Researcher ORCID Identifier

https://orcid.org/0009-0000-6759-1616

Graduation Year

2025

Document Type

Open Access Senior Thesis

Degree Name

Bachelor of Arts

Department

Chemistry

Reader 1

Hal Van Ryswyk

Reader 2

Charles J. Taylor

Terms of Use & License Information

Terms of Use for work posted in Scholarship@Claremont.

Rights Information

© 2025 Adele N Jordan

Abstract

The current climate crisis has sparked an increasing demand for accessible renewable energy sources. Solar energy has the potential to be a dominant energy source; however, current solar technologies are not ideal energy alternatives, primarily due to their high costs. Quantum dot solar cells (QDSCs) are thin film solar technologies that are light, flexible, and less expensive than prevailing solar technologies. QDSCs utilize the tunability of the band gap and electron affinity of the semiconductor quantum dots to optimize the energy output.

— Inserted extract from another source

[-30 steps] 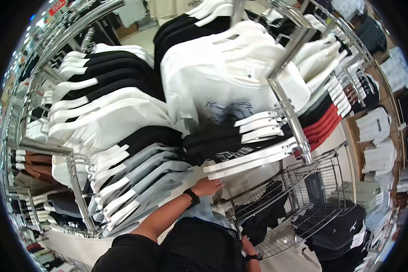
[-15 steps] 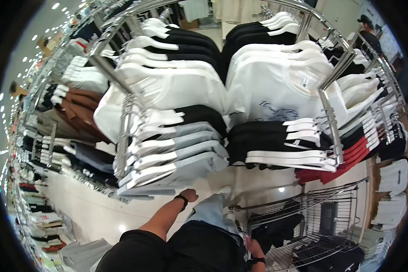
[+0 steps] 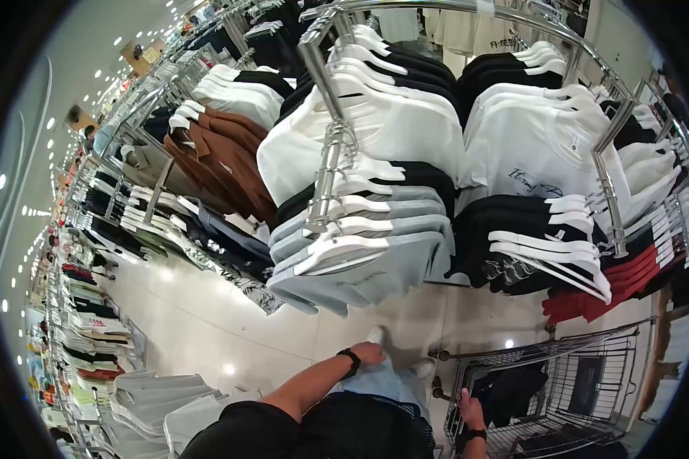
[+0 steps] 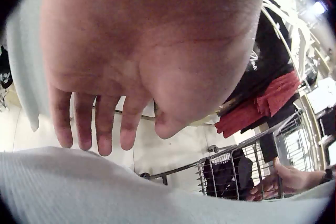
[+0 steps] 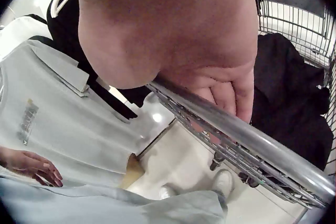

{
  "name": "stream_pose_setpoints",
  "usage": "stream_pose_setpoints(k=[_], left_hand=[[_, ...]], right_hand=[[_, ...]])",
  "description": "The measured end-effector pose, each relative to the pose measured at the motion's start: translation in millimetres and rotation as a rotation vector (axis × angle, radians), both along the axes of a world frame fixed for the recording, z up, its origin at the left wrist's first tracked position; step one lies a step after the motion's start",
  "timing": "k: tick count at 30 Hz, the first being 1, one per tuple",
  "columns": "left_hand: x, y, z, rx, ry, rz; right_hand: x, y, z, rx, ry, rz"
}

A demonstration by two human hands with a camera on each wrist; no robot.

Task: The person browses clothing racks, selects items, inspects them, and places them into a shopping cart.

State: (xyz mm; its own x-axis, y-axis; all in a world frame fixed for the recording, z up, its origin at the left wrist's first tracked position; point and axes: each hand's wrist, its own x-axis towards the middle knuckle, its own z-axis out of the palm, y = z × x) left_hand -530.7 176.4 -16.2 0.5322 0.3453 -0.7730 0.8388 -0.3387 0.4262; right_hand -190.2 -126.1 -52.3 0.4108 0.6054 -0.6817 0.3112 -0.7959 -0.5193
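Note:
In the head view my left hand point(image 3: 369, 353) hangs in front of the body, over the light blue trousers, touching no garment. The left wrist view shows that hand point(image 4: 147, 50) with palm visible and fingers loosely extended, holding nothing. My right hand point(image 3: 472, 411) is at the near left side of a wire shopping cart point(image 3: 566, 348). In the right wrist view the right hand point(image 5: 178, 35) rests over the cart's metal rail point(image 5: 252, 140), its fingers bent down around the far side. Dark cloth point(image 5: 289, 92) lies inside the cart.
Racks of hanging shirts fill the front: grey shirts point(image 3: 394, 264), white shirts point(image 3: 528, 141), black ones and red ones point(image 3: 616, 279). Brown garments point(image 3: 222, 157) hang at left. Pale shirts point(image 3: 161, 402) hang at the lower left, beside light floor tiles point(image 3: 283, 329).
The head view has turned left, so racks and cart appear farther right. My left hand is now clear of the white hangers it appeared near. The right hand stays at the cart.

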Motion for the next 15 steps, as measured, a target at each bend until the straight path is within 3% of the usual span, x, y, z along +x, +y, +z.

The electron transport layer (ETL) permits the flow of electrons from the photoactive layer (PAL) to the front contact, but blocks transportation of holes from the PAL due to the energy band alignment of each semiconductor. The current standard ETL used in QDSCs is zinc oxide (ZnO) which has a conduction band edge with energy greater than that of the quantum dot PAL, PbS-I,Cl, used in the Van Ryswyk Lab. The energy band misalignment at the ETL-PAL interface is not favorable for electron movement and allows for charge recombination. Through solid state doping with cesium (Cs) and magnesium (Mg) of the ZnO ETL, the conduction band energy of the ETL is lowered. This project uses blade coating to deposit the CsMg-ZnO ETL on the cell which is scalable to industrial level manufacturing. By adopting scalable fabrication methods while optimizing the ETL through solid state doping, this project improves PbS-based QDSCs such that they can be an affordable and effective alternative energy technology.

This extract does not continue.